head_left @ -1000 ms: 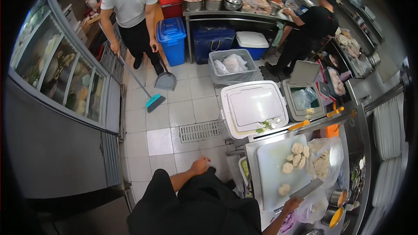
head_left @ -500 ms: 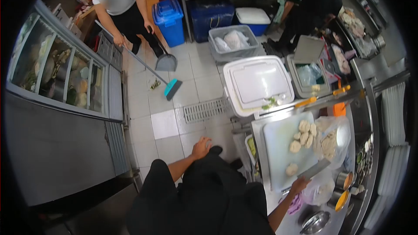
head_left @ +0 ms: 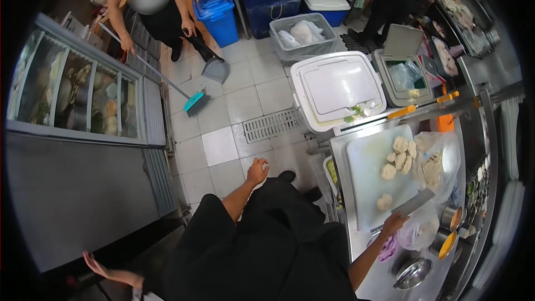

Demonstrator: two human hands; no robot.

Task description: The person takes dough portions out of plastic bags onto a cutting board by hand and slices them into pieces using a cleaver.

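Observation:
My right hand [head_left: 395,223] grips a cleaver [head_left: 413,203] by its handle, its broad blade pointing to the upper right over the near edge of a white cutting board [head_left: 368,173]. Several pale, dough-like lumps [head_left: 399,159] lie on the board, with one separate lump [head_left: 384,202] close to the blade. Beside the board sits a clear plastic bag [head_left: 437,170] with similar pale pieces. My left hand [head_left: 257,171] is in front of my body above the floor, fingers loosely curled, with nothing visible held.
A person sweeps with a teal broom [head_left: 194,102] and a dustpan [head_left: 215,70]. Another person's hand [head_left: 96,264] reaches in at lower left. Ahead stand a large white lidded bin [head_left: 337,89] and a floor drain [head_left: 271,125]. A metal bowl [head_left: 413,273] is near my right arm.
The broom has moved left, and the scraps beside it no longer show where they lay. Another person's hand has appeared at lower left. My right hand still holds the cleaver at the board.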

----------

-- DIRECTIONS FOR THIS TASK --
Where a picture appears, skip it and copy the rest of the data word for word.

-- SOLUTION BELOW --
head_left @ -1000 ms: 
head_left @ -500 ms: 
head_left @ +0 ms: 

Demonstrator: two human hands; no robot.

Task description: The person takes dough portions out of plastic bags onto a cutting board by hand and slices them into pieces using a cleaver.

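Observation:
My right hand [head_left: 395,223] grips a cleaver [head_left: 413,203] by its handle, its broad blade pointing to the upper right over the near edge of a white cutting board [head_left: 368,173]. Several pale, dough-like lumps [head_left: 399,159] lie on the board, with one separate lump [head_left: 384,202] close to the blade. Beside the board sits a clear plastic bag [head_left: 437,170] with similar pale pieces. My left hand [head_left: 257,171] is in front of my body above the floor, fingers loosely curled, with nothing visible held.
A person sweeps with a teal broom [head_left: 194,102] and a dustpan [head_left: 215,70]. Another person's hand [head_left: 96,264] reaches in at lower left. Ahead stand a large white lidded bin [head_left: 337,89] and a floor drain [head_left: 271,125]. A metal bowl [head_left: 413,273] is near my right arm.
The broom has moved left, and the scraps beside it no longer show where they lay. Another person's hand has appeared at lower left. My right hand still holds the cleaver at the board.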

An answer has been given, and the exercise is complete.